**TASK REQUIREMENTS**
Transcribe the data exactly, stopping after the "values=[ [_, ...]" line.

**SOURCE INFORMATION**
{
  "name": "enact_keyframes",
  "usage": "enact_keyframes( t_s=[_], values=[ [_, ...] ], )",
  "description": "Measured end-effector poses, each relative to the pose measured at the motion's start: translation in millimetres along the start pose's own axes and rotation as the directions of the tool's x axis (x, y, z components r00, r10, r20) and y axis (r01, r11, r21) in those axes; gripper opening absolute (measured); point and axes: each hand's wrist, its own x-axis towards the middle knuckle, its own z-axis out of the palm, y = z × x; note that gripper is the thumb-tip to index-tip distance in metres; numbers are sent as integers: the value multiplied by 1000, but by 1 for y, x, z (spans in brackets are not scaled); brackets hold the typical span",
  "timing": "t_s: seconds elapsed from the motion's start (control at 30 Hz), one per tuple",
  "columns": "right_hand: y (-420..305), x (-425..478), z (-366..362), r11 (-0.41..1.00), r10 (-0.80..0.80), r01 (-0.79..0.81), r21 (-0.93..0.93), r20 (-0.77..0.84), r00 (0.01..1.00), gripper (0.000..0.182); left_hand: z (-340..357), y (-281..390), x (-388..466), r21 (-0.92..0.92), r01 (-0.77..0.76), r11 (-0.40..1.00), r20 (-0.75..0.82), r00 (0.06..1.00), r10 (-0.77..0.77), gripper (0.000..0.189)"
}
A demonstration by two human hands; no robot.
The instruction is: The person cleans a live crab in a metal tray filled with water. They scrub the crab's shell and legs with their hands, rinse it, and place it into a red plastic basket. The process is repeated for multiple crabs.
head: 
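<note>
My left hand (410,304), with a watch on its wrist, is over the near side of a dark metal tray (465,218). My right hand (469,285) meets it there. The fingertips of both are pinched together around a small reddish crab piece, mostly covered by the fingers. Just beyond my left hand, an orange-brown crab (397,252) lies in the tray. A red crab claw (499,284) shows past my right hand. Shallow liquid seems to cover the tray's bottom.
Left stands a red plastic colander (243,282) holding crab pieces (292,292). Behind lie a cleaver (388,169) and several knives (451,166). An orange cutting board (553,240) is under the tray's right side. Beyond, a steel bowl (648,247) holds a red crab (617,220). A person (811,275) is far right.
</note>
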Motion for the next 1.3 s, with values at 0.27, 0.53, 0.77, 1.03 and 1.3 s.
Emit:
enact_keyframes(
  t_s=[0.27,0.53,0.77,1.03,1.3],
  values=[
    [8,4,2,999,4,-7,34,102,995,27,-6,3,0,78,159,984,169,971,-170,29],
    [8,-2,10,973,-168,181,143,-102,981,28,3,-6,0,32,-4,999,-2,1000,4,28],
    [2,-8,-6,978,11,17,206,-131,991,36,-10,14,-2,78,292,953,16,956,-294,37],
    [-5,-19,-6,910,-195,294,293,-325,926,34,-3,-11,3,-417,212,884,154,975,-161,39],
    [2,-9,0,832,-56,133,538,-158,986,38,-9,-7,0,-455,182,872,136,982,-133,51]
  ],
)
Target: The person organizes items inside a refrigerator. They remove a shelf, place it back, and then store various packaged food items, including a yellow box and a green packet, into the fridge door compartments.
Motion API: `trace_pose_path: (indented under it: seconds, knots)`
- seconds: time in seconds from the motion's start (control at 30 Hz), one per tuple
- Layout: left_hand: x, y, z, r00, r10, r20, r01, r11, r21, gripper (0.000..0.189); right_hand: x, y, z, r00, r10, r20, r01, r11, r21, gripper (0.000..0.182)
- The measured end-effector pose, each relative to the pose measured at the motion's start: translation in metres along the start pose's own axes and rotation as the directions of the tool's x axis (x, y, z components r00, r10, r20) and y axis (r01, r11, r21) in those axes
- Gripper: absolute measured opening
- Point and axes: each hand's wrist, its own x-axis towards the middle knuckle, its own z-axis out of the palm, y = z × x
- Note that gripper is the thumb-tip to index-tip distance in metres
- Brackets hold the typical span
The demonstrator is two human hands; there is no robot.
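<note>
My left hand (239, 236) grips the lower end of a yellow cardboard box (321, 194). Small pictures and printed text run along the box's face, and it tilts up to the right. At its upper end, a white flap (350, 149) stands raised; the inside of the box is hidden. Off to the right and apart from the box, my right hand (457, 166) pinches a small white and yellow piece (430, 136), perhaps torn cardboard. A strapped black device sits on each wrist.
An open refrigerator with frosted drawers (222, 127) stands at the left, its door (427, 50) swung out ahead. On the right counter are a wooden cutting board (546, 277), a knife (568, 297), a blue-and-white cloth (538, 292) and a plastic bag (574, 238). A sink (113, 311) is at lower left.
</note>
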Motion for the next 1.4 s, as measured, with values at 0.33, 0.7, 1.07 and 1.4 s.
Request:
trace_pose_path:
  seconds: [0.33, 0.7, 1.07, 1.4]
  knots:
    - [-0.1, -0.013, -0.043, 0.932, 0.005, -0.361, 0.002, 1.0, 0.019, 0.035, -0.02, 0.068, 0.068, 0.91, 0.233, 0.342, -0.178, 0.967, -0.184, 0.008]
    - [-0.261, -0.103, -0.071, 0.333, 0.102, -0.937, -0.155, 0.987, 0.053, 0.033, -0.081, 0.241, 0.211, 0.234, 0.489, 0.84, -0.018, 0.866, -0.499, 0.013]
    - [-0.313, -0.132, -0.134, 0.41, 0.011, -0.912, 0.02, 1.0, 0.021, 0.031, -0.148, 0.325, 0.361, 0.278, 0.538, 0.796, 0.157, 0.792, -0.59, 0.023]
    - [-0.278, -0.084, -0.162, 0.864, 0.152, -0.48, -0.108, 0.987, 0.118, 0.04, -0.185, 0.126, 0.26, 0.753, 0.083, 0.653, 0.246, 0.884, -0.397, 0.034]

**OUTPUT**
{
  "name": "enact_keyframes",
  "usage": "enact_keyframes( t_s=[_], values=[ [_, ...] ], )",

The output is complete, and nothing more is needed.